Lady Huntingdon’s connection with Bath began as early as 1739, and for the next twenty-five years she was frequently in that fashionable resort; but it was not until 1765 that she bought the land and established the famous Vineyards Chapel. On October 6, 1765, the chapel was dedicated, and Whitefield preached the first sermon. “Though a wet day,” he wrote, “the place was very full, and assuredly the Great Shepherd and Bishop of souls consecrated and made it holy ground by His presence.” Romaine and Fletcher often preached at Bath in the early months of the chapel’s history, and the latter thus referred to his ministry: “This place is the seat of Satan’s gaudy throne; the Lord hath, nevertheless, a few names here, who are not ashamed of Him, and of whom He is not ashamed, both among the poor and among the rich.”
It was in this chapel that there was the noted “Nicodemus Corner,” a seat carefully shrouded from the public gaze, where sometimes a nobleman and sometimes a bishop heard the goodness of the Gospel.
In this connection may be quoted the following anecdote, given in the Life of Mary Anne Schimmelpenninck, who visited Bath with her mother in 1788. She writes:—
“My mother grew better, she frequently took me with her to the Pump Room, and she sometimes told me anecdotes of those she had seen there when a child.

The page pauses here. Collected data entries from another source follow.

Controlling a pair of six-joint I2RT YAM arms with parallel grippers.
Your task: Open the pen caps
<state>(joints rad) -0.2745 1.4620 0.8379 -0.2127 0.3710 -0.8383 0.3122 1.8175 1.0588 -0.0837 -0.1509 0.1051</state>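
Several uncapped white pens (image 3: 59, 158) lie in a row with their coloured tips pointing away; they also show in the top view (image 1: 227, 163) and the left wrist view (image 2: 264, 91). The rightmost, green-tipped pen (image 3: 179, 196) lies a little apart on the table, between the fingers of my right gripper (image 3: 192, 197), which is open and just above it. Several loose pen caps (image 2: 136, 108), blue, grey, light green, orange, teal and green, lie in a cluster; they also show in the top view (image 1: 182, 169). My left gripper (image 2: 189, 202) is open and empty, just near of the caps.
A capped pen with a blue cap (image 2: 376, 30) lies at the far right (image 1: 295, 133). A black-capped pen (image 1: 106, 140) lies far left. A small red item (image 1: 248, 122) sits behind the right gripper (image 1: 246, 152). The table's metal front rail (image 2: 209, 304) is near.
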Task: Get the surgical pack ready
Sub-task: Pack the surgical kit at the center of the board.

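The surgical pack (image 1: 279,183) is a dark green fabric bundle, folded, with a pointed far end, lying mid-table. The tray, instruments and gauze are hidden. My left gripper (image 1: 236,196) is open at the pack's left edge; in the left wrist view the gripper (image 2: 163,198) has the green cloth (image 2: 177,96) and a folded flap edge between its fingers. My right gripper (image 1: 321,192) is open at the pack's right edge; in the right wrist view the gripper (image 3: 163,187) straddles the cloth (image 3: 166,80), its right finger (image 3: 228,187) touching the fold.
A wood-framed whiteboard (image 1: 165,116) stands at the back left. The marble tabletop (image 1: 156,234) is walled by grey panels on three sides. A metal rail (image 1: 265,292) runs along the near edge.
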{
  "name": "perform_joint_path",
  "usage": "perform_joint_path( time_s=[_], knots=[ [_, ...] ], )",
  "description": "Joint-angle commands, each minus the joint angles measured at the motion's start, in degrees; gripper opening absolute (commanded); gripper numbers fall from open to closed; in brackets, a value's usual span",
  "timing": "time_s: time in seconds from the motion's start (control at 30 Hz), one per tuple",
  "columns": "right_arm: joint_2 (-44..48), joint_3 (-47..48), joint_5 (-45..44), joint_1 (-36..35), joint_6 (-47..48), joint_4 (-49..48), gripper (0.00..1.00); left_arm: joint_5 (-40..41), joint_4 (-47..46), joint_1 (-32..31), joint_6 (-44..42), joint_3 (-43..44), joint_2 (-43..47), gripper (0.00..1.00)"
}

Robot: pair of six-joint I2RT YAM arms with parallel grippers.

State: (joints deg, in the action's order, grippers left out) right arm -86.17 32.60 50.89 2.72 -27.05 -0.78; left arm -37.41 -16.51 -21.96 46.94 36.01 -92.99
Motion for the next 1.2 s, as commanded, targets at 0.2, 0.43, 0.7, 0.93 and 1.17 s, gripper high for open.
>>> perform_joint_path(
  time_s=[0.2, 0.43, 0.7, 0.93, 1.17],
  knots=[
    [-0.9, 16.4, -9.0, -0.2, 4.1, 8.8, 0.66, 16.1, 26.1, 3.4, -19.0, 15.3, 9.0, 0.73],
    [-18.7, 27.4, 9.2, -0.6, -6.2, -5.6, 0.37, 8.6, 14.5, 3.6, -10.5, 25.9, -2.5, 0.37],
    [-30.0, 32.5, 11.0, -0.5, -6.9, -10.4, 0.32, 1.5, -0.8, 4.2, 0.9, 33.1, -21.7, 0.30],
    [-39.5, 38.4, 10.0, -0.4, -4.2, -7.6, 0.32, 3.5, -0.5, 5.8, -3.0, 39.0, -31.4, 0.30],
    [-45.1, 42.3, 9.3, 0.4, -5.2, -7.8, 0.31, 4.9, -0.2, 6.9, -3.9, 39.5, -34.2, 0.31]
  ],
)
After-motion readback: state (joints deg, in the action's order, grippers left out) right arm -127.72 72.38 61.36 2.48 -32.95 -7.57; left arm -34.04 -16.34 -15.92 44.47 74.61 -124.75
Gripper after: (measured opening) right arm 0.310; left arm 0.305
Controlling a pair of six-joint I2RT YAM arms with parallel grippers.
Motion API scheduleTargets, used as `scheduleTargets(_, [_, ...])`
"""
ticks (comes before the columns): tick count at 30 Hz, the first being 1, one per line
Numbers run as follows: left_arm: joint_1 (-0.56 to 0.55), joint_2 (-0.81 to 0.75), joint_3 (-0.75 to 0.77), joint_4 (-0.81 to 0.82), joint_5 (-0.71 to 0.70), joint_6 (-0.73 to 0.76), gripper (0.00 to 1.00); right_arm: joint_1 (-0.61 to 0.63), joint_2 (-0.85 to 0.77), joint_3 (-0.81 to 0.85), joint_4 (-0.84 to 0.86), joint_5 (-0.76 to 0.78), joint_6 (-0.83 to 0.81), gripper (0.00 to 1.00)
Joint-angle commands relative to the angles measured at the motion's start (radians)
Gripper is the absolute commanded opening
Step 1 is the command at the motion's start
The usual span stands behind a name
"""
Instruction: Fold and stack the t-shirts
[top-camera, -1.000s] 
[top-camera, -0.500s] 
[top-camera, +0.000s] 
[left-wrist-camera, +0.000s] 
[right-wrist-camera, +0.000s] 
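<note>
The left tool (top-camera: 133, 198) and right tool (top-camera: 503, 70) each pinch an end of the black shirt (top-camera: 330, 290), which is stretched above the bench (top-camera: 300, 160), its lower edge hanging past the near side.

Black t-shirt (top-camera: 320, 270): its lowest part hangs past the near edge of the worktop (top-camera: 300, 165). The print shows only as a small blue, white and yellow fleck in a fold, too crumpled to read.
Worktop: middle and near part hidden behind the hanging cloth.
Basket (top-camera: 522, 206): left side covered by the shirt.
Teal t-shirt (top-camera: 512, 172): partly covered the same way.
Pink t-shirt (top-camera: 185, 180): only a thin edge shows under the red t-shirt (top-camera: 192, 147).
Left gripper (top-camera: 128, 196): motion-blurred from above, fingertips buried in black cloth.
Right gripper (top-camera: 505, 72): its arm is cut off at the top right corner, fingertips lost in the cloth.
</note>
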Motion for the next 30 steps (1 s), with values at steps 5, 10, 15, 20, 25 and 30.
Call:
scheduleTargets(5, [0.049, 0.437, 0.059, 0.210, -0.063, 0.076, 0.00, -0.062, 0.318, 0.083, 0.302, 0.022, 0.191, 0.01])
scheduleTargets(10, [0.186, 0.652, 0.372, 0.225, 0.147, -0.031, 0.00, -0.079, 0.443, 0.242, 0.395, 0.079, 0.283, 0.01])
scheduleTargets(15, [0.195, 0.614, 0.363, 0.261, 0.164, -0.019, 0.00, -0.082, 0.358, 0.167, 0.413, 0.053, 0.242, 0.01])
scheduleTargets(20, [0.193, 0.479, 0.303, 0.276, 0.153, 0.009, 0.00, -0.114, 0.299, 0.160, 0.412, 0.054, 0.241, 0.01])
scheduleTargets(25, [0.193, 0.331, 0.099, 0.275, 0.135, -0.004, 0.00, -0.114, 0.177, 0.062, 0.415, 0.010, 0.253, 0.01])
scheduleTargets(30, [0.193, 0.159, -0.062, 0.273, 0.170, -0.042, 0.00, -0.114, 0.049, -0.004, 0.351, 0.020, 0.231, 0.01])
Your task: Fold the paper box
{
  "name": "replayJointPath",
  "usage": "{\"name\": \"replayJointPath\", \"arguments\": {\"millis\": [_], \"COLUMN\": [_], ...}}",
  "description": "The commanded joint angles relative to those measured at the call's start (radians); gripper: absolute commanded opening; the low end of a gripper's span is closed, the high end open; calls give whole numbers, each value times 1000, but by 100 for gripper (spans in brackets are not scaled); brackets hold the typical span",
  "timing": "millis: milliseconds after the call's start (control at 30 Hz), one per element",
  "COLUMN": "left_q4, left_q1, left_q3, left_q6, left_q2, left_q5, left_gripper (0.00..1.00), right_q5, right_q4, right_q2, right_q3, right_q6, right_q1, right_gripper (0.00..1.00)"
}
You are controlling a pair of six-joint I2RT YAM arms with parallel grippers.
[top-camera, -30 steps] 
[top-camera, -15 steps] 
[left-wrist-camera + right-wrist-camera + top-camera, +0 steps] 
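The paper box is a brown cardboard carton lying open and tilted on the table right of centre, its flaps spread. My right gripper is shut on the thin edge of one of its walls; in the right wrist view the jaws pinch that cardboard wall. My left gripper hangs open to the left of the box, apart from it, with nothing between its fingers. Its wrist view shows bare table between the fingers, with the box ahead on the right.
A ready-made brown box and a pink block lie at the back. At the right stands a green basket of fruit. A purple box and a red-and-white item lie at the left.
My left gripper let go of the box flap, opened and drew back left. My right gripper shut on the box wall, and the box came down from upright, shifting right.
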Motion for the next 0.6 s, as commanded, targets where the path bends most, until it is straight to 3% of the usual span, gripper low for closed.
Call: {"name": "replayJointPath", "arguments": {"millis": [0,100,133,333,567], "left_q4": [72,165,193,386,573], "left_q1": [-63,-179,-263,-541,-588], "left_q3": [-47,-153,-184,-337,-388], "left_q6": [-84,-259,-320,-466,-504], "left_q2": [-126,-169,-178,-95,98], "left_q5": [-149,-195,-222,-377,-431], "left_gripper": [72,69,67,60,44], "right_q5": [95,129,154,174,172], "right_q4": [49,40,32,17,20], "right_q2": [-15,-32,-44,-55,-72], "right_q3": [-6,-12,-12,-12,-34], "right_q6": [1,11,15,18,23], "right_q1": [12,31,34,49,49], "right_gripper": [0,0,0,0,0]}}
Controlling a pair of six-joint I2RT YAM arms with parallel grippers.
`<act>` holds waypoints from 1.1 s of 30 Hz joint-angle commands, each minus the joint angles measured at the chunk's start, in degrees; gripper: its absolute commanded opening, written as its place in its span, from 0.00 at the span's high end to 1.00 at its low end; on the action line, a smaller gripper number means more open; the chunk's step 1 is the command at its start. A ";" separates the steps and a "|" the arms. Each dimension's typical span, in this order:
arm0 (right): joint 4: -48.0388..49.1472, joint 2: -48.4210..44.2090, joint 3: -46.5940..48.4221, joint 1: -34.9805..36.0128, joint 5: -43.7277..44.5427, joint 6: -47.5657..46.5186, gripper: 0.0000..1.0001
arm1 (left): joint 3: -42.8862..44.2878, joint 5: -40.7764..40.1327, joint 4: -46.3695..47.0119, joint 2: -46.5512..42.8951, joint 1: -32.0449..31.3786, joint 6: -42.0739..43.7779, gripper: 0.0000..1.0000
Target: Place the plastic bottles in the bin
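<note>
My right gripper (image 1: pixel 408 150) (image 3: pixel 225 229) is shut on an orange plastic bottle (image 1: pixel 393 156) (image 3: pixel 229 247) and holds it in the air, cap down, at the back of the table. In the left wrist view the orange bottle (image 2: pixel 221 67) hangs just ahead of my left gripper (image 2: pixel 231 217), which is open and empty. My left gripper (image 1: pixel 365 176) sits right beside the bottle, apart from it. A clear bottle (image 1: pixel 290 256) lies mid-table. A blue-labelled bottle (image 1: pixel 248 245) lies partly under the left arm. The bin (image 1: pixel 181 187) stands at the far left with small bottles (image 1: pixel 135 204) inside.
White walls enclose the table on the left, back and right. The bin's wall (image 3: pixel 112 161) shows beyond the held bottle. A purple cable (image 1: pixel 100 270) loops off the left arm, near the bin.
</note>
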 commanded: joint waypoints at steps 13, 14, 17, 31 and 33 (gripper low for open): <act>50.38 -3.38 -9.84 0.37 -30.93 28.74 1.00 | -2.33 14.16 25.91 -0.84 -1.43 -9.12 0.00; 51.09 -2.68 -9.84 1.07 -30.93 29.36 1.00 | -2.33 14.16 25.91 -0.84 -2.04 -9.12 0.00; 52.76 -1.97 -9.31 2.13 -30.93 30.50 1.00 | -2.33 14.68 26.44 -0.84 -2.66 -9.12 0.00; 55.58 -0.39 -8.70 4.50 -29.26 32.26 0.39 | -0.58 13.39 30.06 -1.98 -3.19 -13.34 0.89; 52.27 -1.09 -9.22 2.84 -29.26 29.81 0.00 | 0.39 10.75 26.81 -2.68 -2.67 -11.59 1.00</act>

On one occasion, when the room was thronged with company—and at that time the visitors of Bath were equally distinguished for rank and fashion—a simple, humble woman, dressed in the severest garb of the Society of Friends, walked into the midst of the assembly and began an address to them on the vanity and follies of the world, and the insufficiency of dogmatic without spiritual religion. The company seemed taken by surprise, and their attention was arrested for a few moments; as the speaker proceeded, and spoke more and more against the customs of the world, signs of disapprobation appeared. Amongst those present was one lady with a stern yet high-toned expression of countenance, her air was distinguished; she sat erect, and listened intently to the speaker. The impatience of the hearers soon became unrestrained. As the Quaker spoke of giving up the world and its pleasures, hisses, groans, beating of sticks, and cries of ‘Down, down!’ burst from every quarter. Then the lady I have described arose with dignity, and slowly passing through the crowd, where a passage was involuntarily opened to her, she went up to the speaker, and thanked her, in her own name and in that of all present, for the faithfulness with which she had borne testimony to the truth. The lady added, ’I am not of your persuasion, nor has it been my belief that our sex are generally deputed to be public teachers; but God who gives the rule can make the exception, and He has indeed put it in the hearts of all His children to honour and venerate fidelity to His commission. Again I gratefully thank you.’ Side by side with the Quaker she walked to the door of the Pump Room, and then resumed her seat. This lady was the celebrated Countess of Huntingdon.” [1]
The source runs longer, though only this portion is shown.